Personal Journeys with Gramma

Life adventures, inspiration and insight; shared in articles, advice, personal chats and pictures.

Candid Photos

 What if someone benign shadowed you throughout your life, snapping photos to record your highs and lows, your joys and sorrows?  What would the photos reveal about you?  Would you permit that kind of intrusion on your privacy?  What would you hope to hide and why?  What would you hope to see revealed?

Pete Souza became a photographer because he loved taking pictures—especially still photos that freeze moments for us to look at again and again.  When I was directing high school plays, I was glad to have someone shoot still candids, because the photos never lied about who was deeply in character and who wasn’t.  The pics eliminated any need for argument.  In real life, we tend to seek out professional photographers who will make us look better (our definition of “better”) than what we see in the mirror—even though the make-up and artificial poses disguise what is the essence of who we are.  Perhaps we’re shy about admitting how damaged and distorted our self-esteem is.  After all, in modern society, who is valuable who isn’t beautiful?  Women and men alike are taught that appearance is our most important ambassador.  And character?  That’s a descriptor we used to use to excuse ugly blind dates.  “She (or he) has great personality—really fine character.”  Perhaps we’re rethinking that preference for image over content in view of current events.

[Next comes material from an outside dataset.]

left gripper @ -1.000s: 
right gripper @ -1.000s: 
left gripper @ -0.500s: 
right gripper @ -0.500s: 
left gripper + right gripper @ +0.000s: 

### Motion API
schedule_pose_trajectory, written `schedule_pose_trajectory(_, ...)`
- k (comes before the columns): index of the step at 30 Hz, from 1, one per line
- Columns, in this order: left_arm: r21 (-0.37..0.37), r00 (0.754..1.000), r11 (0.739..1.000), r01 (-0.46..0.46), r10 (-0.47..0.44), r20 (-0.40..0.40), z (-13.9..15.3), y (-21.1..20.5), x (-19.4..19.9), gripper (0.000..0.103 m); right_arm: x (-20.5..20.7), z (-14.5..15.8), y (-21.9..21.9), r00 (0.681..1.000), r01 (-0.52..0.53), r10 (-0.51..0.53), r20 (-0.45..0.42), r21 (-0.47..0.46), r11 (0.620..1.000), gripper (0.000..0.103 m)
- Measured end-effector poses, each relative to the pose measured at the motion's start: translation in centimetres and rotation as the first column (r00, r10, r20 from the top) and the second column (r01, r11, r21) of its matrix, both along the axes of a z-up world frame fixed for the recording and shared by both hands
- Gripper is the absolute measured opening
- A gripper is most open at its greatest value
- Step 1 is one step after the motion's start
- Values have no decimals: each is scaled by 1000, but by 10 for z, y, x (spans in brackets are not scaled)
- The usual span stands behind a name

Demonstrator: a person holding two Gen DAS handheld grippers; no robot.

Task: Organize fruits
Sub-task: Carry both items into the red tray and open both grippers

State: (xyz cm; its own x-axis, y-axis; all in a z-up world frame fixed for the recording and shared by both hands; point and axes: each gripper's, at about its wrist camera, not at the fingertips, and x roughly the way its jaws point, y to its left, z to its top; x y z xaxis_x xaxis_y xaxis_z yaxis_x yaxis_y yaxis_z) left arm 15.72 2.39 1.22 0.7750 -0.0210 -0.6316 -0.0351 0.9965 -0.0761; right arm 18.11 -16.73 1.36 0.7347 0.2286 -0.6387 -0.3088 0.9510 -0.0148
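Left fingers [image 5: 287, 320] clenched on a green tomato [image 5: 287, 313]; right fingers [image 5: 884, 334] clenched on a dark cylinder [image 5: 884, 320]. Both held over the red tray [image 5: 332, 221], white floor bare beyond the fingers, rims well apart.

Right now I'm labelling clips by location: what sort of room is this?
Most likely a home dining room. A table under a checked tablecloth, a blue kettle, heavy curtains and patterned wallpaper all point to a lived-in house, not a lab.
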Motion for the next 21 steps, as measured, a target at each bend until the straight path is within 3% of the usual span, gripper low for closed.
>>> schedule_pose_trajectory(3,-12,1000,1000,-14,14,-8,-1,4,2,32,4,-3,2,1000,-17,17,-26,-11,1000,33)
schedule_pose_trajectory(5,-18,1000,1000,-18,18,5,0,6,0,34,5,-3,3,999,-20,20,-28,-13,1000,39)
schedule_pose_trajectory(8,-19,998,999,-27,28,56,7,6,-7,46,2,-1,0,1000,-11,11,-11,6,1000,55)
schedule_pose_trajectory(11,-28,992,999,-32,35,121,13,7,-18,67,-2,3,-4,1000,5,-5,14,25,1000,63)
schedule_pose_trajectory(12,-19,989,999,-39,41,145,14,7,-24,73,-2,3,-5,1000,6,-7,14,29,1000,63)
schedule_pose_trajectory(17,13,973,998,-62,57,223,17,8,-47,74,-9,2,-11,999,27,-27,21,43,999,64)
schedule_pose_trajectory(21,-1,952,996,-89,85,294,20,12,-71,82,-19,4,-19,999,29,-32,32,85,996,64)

Because of his ability to capture character as well as emotion in day-to-day life through his photographs without, himself, becoming part of the scene, Pete Souza was hired to visually record the tenure in the White House of two vastly different presidents—Ronald Reagan and Barack Obama.  Apparently, most presidents feel the weight of history giving them not merely permission but a responsibility to share private moments.  Most presidents recognize they work for the people and owe them their truth. 

THE WAY I SEE IT, the recently released documentary of Souza’s unscripted accomplishments, brings many viewers to tears because of both its kindly reality and its contrast with the nation’s recent experience.  We can readily witness the tender love between Nancy and Ronald Reagan—in public and private with family members—romantic love that eventually characterized the Obamas, as well.  We watch both Reagan and Obama reaching out with empathy to those in distress, stepping up to the vulnerability they must shoulder when they make difficult decisions that play out well or badly.  We enjoy their sense of humor and their delight in the joys of living.  We feel his pain as we watch Barack Obama struggle to maintain composure as he talks about the murder of innocent school children.  We sigh as we witness the Obama girls growing up before us, part of a truly loving family, because for those eight years, we felt like we were a little bit of that family, too.  Watching THE WAY I SEE IT, we’re moved with pride in what Americans can be—intelligent, principled, tolerant.

Souza didn’t record the images he captured to make a political statement, but he recently surrendered his journalist’s objectivity to comment on the contrast those images can’t avoid when set beside pics of our current administration.  Today, we see no candid photos, no moments without make-up and fabulously expensive hair styles.  Perhaps we see a reflection of what we’ve allowed ourselves to become—superficialities that were once people renowned worldwide for their generous open hearts, cartoon bravado in place of courage, playground meanness where we once tried to embrace diversity.  No wonder so many viewers can’t prevent dropping a few tears as they review Souza’s photographs.  We remember our dreams of what we can be if we never give up trying.